Now consider what mileage would be required to collect and deliver all of the city’s recyclable material, with the trucks limited to a single delivery site in each borough. As currently proposed, trucks would be required to go from far corners of a borough to a distant shoreline for delivering recyclables.

The audience at the Jan. 3 public hearing was told that a site in Upper Manhattan has been considered for using a rail-transfer facility (instead of an M.T.S). But the potential for a single rail pickup within a system designed for barges would produce complications instead of benefits.
Cities in Europe use subway lines to move more than people. Various materials can be moved in special cars, operated during off-peak hours.

Along most of Manhattan’s length, a West Side rail line operates with few trains. Rail service could continue through the Bronx, Queens and Brooklyn. Instead of elaborate architecture for conspicuous waterfront sites, out-of-the-way rail sidings could be used.
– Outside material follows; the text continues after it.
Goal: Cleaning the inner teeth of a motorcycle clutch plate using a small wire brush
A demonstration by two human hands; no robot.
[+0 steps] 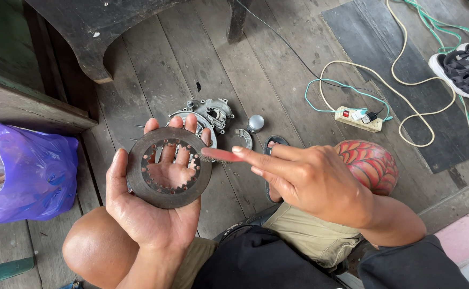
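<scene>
- Resting flat on the open palm of the left hand [148, 206] is a dark, rusty clutch plate [168, 167], a flat ring with teeth cut round its inner edge; the fingers lie spread and mostly straight under it, their tips showing past the far rim and through the middle opening.
- The right hand [309, 182] has its fingers closed around a small red-handled brush [221, 156], index finger stretched along the handle, the brush head touching the ring's right edge.
- Just beyond the ring, on the wooden plank floor [277, 75], lies a grey metal engine cover [210, 113], with a small silver cap [256, 123] just beside it.
- A purple plastic bag [28, 174] sits at the left.
- A white power strip [358, 119] with cream and green cords lies to the right, a sandal [466, 68] further off.
</scene>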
And without limiting options to where an M.T.S. once operated, more than a single site could be used for collecting recyclables.

But with the proposed plan, Manhattan truck crews would collect material at Inwood, continue past various places where rail transfers could be established, struggle through Midtown traffic, and wind up at an M.T.S. in Lower Manhattan.

On Staten Island, rail lines could provide a range of options where trucks could be unloaded, extending from St. George to Tottenville at the island’s southwest corner, and to a New Jersey crossing at the northwest corner. Again, existing plans would have a single M.T.S. where material would be barged to Brooklyn to be sorted. Then what? Use costly ocean-going tugs and barges for delivering material to whatever market for recyclables that would have access for barges? Why not capitalize on direct rail connections from Staten Island to a much wider range of inland and coastal markets? If complications develop with any aspect of a rail concept, variations could be explored.

The opportunity

Even though plans for an M.T.S. at Gansevoort have unacceptable problems, strong support continues for an effective recycling program. The public meetings have been very productive. Hopefully this dialogue will continue.

Other places can be found for an M.T.S. with safe access. However, with only five places in the city for trucks to deliver recyclables, the program would still produce far more truck miles than necessary.

That problem could also be addressed with a recycling program planned to take advantage of the city’s rail network. A comprehensive study could evaluate a range of options and potential savings with a rail-based alternative. Such a study is critical if New York’s recycling program is to meet environmental needs.

Hine was a member of former Manhattan Borough President Ruth Messenger’s Transportation Advisory Board and Waterfront Task Force.